## Work instruction
Repeat the lines below exactly as written, please, from the line with "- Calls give" to the line with "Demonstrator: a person", both lines included, and no others.

[Dataset entries]
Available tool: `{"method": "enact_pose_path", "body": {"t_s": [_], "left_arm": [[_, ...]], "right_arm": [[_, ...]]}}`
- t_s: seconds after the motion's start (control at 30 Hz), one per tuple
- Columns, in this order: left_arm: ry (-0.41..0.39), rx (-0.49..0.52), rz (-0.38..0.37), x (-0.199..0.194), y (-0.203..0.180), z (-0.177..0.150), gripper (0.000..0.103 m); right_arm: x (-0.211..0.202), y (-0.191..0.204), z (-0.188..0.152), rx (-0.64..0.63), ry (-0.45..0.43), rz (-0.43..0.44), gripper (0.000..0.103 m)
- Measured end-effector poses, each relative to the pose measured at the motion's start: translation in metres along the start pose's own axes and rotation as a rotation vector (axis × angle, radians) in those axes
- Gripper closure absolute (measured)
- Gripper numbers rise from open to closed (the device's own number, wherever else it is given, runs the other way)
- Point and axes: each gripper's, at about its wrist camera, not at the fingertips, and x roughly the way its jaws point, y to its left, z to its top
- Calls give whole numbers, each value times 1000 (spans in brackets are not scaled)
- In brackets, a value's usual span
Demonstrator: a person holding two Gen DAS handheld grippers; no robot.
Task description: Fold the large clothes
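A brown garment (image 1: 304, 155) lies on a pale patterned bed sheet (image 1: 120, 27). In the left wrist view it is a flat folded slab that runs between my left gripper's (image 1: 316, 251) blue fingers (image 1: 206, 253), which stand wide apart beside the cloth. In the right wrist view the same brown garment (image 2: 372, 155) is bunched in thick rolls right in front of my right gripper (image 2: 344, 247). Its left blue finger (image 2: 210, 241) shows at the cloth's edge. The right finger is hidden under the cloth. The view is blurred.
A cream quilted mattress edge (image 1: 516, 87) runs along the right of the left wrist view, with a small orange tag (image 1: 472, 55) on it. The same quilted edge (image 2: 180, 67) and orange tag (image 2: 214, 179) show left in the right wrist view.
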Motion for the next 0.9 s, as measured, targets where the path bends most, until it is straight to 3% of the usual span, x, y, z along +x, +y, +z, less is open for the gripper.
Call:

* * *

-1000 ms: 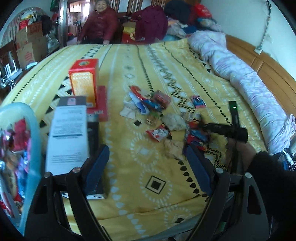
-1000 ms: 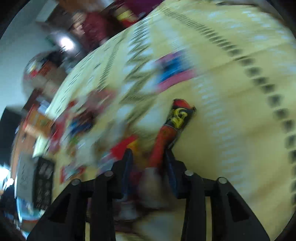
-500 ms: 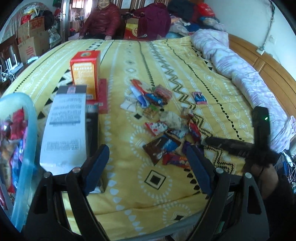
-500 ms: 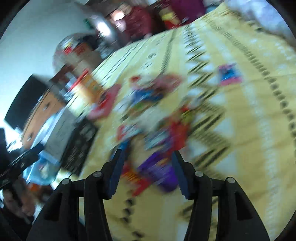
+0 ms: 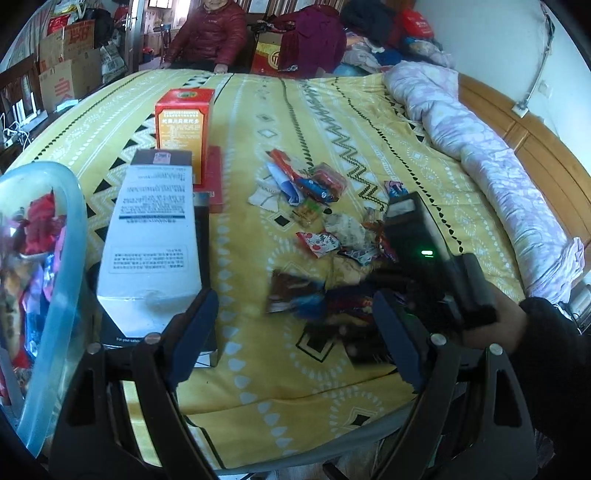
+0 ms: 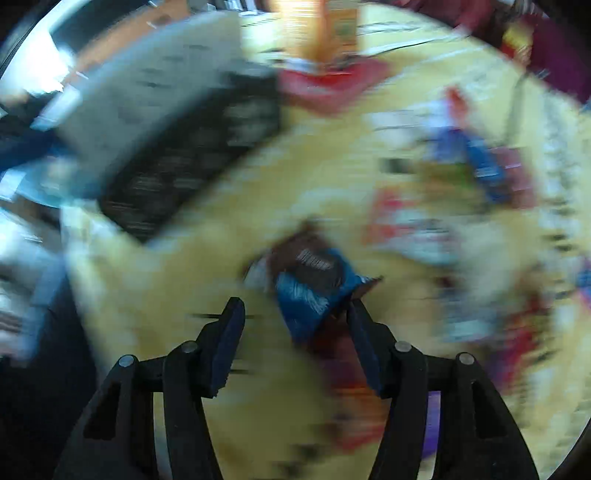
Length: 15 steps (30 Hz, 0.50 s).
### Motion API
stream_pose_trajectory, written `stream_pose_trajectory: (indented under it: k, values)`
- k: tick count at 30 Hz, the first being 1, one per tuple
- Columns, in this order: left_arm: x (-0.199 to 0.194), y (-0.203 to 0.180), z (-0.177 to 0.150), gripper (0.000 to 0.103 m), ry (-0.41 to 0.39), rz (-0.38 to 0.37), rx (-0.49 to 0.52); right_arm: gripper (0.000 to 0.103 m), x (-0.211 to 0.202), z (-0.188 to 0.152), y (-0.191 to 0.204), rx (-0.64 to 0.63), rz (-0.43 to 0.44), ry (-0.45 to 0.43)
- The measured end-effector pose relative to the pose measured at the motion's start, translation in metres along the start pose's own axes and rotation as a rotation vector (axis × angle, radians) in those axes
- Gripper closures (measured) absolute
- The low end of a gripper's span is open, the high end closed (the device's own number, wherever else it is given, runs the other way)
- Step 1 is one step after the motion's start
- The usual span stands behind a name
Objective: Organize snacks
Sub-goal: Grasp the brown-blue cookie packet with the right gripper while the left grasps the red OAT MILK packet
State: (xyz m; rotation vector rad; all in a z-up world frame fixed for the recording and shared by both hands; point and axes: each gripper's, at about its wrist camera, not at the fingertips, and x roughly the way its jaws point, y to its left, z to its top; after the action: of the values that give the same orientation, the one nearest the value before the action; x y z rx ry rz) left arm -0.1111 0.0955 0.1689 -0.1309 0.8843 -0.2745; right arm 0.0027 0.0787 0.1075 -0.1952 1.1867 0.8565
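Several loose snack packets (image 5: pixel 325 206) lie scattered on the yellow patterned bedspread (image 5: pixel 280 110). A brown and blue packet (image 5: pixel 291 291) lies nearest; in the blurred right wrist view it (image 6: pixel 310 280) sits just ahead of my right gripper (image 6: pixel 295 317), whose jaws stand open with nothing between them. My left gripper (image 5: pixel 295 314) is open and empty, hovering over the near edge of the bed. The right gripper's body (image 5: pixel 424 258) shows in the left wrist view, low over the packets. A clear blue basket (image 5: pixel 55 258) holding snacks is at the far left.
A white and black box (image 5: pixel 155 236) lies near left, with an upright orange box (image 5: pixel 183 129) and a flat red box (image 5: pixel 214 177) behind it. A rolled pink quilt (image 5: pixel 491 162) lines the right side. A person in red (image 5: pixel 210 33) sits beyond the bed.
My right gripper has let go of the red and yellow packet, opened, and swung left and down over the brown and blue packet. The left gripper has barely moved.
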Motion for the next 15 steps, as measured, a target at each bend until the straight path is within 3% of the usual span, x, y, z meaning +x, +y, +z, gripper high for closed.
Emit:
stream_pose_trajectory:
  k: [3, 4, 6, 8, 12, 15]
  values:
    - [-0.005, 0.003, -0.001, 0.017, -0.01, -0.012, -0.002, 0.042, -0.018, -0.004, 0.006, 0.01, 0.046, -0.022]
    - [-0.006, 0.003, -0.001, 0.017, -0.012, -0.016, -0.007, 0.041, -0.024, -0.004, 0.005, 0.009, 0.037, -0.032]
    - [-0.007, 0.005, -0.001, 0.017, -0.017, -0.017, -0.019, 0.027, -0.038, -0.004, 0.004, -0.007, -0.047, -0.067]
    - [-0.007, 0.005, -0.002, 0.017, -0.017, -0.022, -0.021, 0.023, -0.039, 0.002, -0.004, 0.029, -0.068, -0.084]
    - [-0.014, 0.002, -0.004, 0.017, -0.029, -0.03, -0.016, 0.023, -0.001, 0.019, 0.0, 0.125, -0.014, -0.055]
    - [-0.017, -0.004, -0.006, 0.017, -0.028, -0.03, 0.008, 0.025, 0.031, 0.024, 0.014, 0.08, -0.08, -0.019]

## Task response
- Calls give whole numbers, each value times 1000 (spans in brackets are not scaled)
- In brackets, a value's usual span
Demonstrator: a person holding two Gen DAS handheld grippers; no robot.

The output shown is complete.